╭──

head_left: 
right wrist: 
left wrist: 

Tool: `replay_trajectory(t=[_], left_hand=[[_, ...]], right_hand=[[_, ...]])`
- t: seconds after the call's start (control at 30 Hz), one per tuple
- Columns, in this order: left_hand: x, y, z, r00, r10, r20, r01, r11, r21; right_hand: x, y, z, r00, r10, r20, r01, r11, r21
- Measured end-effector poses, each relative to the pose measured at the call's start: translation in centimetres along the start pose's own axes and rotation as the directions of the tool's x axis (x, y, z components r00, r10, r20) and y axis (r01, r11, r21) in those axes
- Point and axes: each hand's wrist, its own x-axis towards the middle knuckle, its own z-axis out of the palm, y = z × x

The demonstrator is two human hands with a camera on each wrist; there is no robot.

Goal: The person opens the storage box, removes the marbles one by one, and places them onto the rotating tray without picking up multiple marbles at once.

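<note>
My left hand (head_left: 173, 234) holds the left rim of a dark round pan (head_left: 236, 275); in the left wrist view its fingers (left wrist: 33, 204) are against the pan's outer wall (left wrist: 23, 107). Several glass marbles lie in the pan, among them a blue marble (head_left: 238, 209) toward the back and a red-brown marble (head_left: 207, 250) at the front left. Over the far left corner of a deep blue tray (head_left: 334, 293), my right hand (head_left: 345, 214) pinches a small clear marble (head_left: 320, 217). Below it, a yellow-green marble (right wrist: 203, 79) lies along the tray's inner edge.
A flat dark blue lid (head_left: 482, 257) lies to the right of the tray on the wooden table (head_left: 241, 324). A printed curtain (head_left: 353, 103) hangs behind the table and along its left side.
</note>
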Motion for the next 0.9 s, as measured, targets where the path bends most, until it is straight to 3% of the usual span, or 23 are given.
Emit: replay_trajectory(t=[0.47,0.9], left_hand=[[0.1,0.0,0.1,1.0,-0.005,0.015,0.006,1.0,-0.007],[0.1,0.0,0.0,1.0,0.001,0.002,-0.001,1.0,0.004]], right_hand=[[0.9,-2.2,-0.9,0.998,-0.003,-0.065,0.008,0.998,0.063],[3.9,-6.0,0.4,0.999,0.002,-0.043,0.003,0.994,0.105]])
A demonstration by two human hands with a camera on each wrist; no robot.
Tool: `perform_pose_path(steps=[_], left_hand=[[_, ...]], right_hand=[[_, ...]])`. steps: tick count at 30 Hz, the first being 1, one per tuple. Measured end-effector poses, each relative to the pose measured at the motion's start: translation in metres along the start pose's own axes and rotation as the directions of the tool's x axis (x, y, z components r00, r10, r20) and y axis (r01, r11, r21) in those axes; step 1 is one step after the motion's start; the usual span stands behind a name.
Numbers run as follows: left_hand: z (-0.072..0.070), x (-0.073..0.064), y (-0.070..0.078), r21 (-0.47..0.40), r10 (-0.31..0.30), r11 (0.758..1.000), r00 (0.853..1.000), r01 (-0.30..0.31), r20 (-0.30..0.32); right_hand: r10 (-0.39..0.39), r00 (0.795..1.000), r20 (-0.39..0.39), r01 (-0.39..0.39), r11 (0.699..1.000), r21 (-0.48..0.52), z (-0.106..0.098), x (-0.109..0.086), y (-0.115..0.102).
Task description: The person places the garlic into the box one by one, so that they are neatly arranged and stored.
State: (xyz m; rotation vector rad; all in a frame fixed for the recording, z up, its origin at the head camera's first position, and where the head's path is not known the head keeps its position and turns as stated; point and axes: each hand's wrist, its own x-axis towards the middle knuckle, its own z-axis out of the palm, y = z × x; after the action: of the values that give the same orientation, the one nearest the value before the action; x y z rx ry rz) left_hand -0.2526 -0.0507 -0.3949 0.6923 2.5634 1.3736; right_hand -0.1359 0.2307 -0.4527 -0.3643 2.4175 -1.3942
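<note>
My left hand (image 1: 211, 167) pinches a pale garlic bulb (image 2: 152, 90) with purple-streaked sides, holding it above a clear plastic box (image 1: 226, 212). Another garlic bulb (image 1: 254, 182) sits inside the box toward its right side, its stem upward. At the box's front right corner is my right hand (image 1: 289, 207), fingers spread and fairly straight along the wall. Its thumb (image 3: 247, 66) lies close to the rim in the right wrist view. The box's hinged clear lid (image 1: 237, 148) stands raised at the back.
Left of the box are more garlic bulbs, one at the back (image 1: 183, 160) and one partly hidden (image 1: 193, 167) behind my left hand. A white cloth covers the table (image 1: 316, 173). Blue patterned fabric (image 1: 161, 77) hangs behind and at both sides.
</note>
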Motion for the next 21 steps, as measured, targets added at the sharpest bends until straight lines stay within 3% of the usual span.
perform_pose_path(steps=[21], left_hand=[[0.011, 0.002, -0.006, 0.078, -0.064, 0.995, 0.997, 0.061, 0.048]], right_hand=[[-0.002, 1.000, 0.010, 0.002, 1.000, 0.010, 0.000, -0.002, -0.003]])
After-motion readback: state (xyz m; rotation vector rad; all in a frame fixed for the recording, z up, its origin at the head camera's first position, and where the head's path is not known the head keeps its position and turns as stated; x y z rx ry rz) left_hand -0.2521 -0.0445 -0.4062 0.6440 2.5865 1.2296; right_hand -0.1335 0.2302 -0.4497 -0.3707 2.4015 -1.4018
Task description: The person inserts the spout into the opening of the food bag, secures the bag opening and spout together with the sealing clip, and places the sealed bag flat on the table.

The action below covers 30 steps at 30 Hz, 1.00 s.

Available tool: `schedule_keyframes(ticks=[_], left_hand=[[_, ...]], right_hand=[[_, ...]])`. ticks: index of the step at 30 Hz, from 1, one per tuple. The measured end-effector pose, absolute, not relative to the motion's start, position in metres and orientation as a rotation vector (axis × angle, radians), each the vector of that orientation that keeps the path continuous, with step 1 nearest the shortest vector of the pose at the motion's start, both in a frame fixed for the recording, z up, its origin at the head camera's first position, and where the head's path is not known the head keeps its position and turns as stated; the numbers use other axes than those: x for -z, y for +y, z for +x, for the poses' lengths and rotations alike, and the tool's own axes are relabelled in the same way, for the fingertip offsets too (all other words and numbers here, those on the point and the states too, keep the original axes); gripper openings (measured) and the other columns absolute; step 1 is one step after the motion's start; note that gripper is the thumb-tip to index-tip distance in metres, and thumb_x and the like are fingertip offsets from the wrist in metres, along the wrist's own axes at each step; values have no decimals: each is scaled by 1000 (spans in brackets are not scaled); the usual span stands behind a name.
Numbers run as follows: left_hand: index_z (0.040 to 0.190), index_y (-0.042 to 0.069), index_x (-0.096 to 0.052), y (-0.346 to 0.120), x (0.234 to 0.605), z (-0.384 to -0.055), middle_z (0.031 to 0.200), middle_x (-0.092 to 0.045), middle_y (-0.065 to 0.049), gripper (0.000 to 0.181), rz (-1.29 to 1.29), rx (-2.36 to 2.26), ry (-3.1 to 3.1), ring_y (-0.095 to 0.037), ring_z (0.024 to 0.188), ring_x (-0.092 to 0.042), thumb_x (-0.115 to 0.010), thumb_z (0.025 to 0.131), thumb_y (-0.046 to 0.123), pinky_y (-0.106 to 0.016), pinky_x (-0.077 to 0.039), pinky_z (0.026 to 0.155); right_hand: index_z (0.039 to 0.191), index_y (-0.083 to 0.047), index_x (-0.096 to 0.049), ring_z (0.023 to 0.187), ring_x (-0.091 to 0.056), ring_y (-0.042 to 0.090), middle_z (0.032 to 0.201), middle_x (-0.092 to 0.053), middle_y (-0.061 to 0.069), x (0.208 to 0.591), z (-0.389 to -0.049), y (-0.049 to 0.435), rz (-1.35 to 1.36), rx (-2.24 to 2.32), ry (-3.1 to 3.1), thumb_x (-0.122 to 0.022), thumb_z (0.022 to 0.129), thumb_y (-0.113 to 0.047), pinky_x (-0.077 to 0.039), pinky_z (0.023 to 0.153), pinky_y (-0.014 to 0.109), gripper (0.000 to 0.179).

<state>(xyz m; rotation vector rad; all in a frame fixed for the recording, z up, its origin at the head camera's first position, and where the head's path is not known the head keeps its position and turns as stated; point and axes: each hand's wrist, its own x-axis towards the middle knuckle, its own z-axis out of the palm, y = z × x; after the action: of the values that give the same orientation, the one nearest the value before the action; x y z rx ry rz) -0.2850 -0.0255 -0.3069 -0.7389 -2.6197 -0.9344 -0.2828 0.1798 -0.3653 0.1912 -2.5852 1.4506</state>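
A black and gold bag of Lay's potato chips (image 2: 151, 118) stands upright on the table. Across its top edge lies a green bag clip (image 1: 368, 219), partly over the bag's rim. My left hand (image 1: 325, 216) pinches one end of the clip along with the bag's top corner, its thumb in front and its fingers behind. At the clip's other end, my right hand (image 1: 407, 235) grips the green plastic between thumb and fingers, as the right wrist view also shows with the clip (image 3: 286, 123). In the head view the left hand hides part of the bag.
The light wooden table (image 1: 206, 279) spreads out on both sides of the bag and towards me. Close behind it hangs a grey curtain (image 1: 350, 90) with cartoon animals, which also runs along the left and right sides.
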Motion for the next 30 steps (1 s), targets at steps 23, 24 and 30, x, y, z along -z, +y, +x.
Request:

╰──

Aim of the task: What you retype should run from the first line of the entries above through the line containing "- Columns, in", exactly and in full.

Response to this task:
head_left: 
right wrist: 
left wrist: 

Tool: `replay_trajectory(t=[_], left_hand=[[_, ...]], right_hand=[[_, ...]])`
- t: seconds after the call's start (control at 30 Hz), one per tuple
- Columns, in this order: left_hand: x, y, z, r00, r10, r20, r01, r11, r21; right_hand: x, y, z, r00, r10, r20, r01, r11, r21

Now the exercise is finished.